Update your account on FSA
You can find out who your servicer is by logging into StudentAid.gov. Make sure your contact information is correct and change it if it’s not. Once logged in, you can find out who your loan service provider is and what your expected monthly payment will be.
Enroll in an income-driven repayment plan
Enroll in an income-driven repayment (IDR) plan to lower your monthly payment.
One misconception is that you must be low-income to use an IDR plan. You do not need to be low-income to qualify for SAVE.
SAVE, or Saving on a Valuable Education, is the replacement for the REPAYE income-driven repayment plan and available to all borrowers regardless of income. Borrowers already in the REPAYE plan will automatically be transferred to SAVE.
Enrolling in or switching an income-driven plan does not change your loan service provider.
Consolidate commercially held FFEL loans
If you have commercially held FFEL, Perkins, or HEAL loans, you must consolidate to Direct Consolidation Loan to take advantage of the new SAVE plan and the one-time payment adjustment by Dec. 31.
When you consolidate your loan, you may have a new loan servicer.
Use Fresh Start program to get out of default
If your loan was in default before the pandemic, you have until Dec. 31 to apply for the Fresh Start program to get out of default and in good standing.
Refinance vs. consolidation
If you have federal and private student loans, there are things to consider.
A direct loan consolidation of federal loans consolidates all of your federal loans into one payment. There’s no fee for a direct loan consolidation.
If you refinance a federal loan into a private loan, you become ineligible for federal benefits like income-driven repayment plans, public service loan forgiveness, any future loan forgiveness, and a discharge for disability.

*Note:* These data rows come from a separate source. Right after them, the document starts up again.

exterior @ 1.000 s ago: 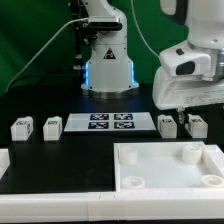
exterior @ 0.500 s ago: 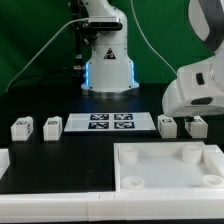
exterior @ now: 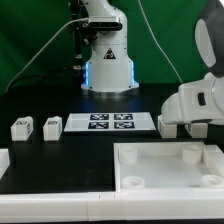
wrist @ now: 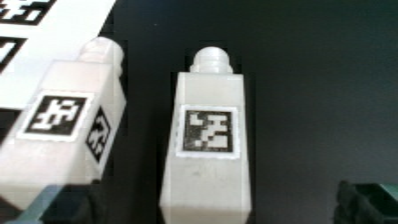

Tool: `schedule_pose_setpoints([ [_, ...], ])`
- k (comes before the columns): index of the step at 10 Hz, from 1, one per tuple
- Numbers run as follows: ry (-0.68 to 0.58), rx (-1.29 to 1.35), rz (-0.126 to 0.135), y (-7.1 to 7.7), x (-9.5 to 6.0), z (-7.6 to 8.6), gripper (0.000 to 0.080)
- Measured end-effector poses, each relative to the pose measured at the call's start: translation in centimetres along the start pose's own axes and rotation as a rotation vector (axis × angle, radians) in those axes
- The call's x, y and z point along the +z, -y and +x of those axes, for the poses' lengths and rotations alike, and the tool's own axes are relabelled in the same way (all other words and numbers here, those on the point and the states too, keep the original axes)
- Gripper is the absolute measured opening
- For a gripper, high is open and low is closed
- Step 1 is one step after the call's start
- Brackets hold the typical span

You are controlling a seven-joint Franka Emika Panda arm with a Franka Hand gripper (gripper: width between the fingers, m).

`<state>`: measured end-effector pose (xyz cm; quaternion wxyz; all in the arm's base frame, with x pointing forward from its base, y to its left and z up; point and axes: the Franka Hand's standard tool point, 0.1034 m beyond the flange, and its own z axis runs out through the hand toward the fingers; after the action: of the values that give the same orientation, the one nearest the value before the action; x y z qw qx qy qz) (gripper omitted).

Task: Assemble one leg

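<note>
White leg under the wrist: small white rectangular block (wrist: 210, 140) with a black-and-white square tag on its upper face and a rounded peg at one end, lying flat on the black table (exterior: 60, 150), centred in the wrist view
Jaws: spread wide and holding nothing; one dark fingertip (wrist: 57, 205) shows on one side of that block and the other fingertip (wrist: 374, 198) on the opposite side, with bare table between the latter and the block
Neighbouring leg: second white tagged block (wrist: 68, 115) of the same kind, just beside the first and roughly parallel to it, a dark strip of table between them
Arm: white wrist housing (exterior: 198, 100) hangs low over the table at the exterior view's right and hides most of these two blocks from that camera
Other legs: two more white tagged blocks (exterior: 20, 128) (exterior: 52, 126) near each other at the exterior view's left, well apart from the jaws
Marker board: thin flat white marker board (exterior: 108, 122) printed with four tags, lying between the left pair and the right pair
Tray piece: large white tray-like piece with round sockets (exterior: 170, 165) on the table, nearer the exterior camera than the blocks
Base: white robot base with a blue glow (exterior: 108, 65) behind the marker board
Backdrop: green curtain (exterior: 30, 30)
</note>
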<state>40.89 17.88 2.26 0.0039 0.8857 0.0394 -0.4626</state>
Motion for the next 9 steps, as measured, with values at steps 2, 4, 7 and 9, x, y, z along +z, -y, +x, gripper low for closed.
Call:
schedule_pose_setpoints([
  [2, 0.004, -0.001, -0.004, 0.1, 1.4, 0.1, 0.0649],
  [4, 0.018, -0.002, -0.011, 0.2, 2.1, -0.1, 0.0649],
  [7, 0.02, -0.003, -0.011, 0.2, 2.3, -0.2, 0.0554],
  [9, 0.02, -0.003, -0.011, 0.2, 2.2, -0.2, 0.029],
])
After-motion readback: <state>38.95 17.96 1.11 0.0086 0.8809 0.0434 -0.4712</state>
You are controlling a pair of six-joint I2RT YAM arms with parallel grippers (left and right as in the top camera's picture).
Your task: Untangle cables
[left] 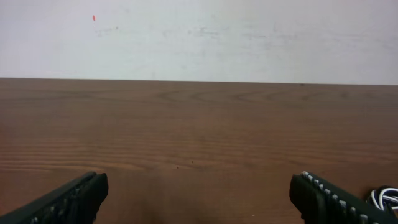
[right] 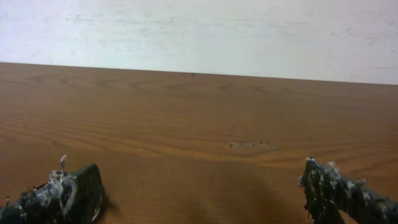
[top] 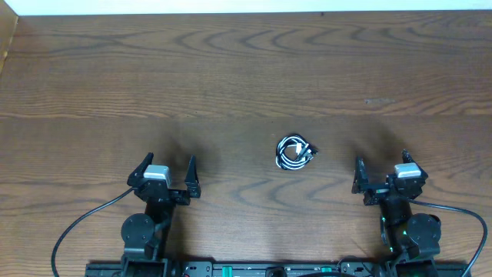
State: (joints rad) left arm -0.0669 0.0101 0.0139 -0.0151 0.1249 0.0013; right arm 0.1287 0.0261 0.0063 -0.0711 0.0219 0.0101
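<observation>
A small tangle of black and white cables [top: 294, 151] lies on the wooden table near the middle, coiled into a tight bundle. My left gripper [top: 167, 171] rests open near the front edge, well to the left of the bundle. My right gripper [top: 381, 173] is open too, to the right of the bundle and slightly nearer the front. In the left wrist view the open left gripper [left: 199, 193] holds nothing, and a bit of the cables [left: 387, 197] peeks in at the lower right. The right wrist view shows the open right gripper [right: 202, 186] over bare wood, no cable in sight.
The table's far edge meets a white wall [top: 246, 6]. Black arm cables [top: 84, 219] trail from both bases at the front edge. A faint scuff mark [top: 378, 101] sits on the wood at the right rear.
</observation>
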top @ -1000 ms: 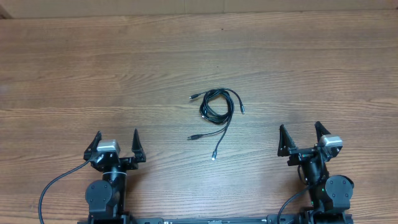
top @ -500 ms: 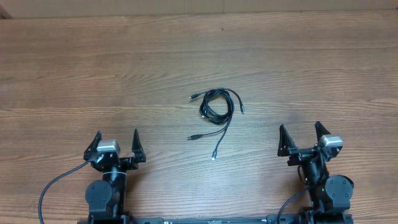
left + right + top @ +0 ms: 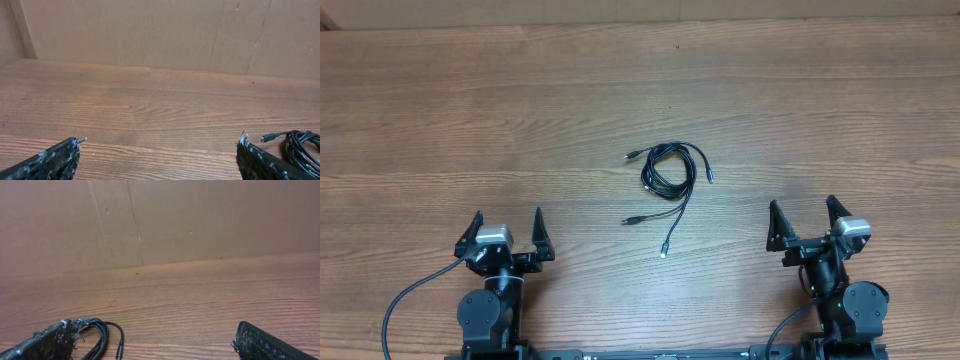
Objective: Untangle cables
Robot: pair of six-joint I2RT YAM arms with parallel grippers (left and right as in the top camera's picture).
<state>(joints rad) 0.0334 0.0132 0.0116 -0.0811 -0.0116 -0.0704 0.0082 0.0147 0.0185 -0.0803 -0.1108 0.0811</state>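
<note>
**Overhead and wrist views: start of the approach.** The cables (image 3: 665,175) lie on the wooden table (image 3: 470,95) as one small black bundle. It consists of a tight coil (image 3: 667,168) of overlapping turns, two short plug ends (image 3: 631,155) poking out at its sides, and two loose tails (image 3: 655,225) that run out of the coil toward the arms. How many separate cords make up the bundle cannot be told.

The bundle sits ahead and to the right of the left gripper (image 3: 508,222), and ahead and to the left of the right gripper (image 3: 802,210), well apart from both. Each gripper has its jaws spread wide and holds nothing. In each wrist view the coil shows only at the inner edge, beyond that gripper's inside finger.

The step in hand is judged to be the first reach.

- **Anchor:** one gripper should come down on the coil itself and steady it.
- **Pull:** the other should take a single tail close to its plug, closing low against the table because the cords are thin.
- **Direction:** draw the tail slowly away from the coil. Gripping several strands, or the whole coil, would likely tighten the snarl.
</note>
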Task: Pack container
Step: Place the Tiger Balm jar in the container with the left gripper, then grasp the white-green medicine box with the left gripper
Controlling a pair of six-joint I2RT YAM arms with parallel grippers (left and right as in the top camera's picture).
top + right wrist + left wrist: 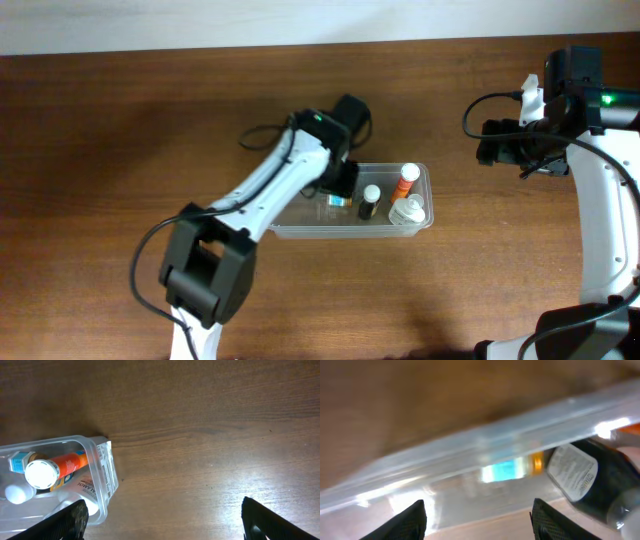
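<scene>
The clear plastic container (290,225) lies at the table's middle. In it are an orange bottle with a white cap (404,181), a dark bottle (369,203), a white bottle (407,211) and a small bottle with a blue label (337,200). My left gripper (338,180) is open and empty over the container's far left part; its wrist view shows the container wall (470,450), the blue-labelled bottle (501,470) and the dark bottle (580,480). My right gripper (500,150) is open and empty above bare table, right of the container (102,485); the orange bottle (55,469) shows there.
The wooden table (100,150) spreads out to the left and front. A pale wall runs along the far edge (250,20). My right arm's base stands at the front right (580,330).
</scene>
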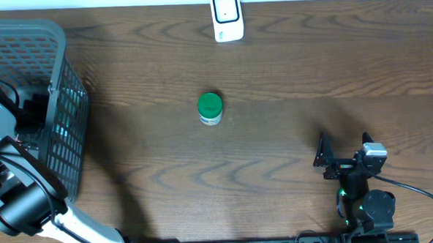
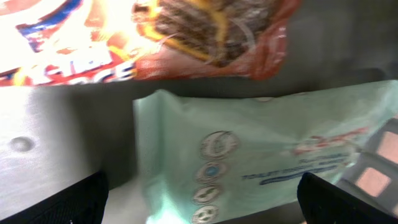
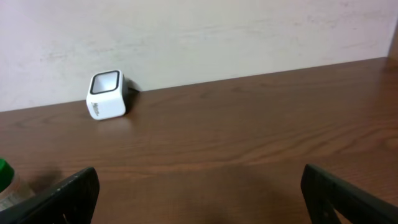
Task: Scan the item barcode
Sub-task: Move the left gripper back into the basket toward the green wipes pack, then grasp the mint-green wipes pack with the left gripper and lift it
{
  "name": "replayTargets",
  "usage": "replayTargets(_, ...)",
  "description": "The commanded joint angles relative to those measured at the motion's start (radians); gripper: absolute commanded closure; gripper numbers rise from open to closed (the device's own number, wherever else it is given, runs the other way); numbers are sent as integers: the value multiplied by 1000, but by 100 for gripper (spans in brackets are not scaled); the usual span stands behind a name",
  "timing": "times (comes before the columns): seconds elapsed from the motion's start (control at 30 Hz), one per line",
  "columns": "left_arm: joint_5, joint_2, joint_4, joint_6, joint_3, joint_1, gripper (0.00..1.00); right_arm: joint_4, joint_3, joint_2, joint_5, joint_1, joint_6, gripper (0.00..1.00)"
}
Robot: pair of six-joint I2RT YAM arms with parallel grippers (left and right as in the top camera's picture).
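Observation:
In the left wrist view my left gripper [image 2: 200, 199] hangs open inside the grey basket [image 1: 52, 41]. Its dark fingertips [image 2: 74, 202] stand on either side of a pale green wipes packet [image 2: 261, 149] without touching it. A red and orange snack bag [image 2: 186, 37] lies just beyond the packet. The white barcode scanner [image 1: 226, 17] stands at the table's far edge, also visible in the right wrist view [image 3: 106, 95]. My right gripper [image 1: 344, 147] rests open and empty low over the table at the front right [image 3: 199, 193].
A small jar with a green lid [image 1: 210, 108] stands mid-table, and its edge shows at the left [image 3: 5, 183] of the right wrist view. The basket's mesh wall [image 2: 379, 168] is close on the left gripper's right. A pale wall runs behind the scanner.

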Motion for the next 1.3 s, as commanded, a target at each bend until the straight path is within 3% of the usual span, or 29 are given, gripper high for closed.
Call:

If you die, your federal student loan debt dies with you if unpaid. Private student loans pass on to your estate, spouse, or heirs.
Ask your employer about SECURE 2.0
If your company has a matching retirement plan, ask about this new provision in SECURE 2.0 that counts student loan payments toward your 401(k). It’s effective in 2024.
Beware of student loan scams
There are several student loan scams pretending to be President Biden’s loan forgiveness. You never have to pay for federal student loan forgiveness or discharge.
Currently, there are only four ways to get your federal student loans discharged: Public Service Loan Forgiveness (PSLF); Disability Discharge, Borrower’s Defense; and the IDR discharge.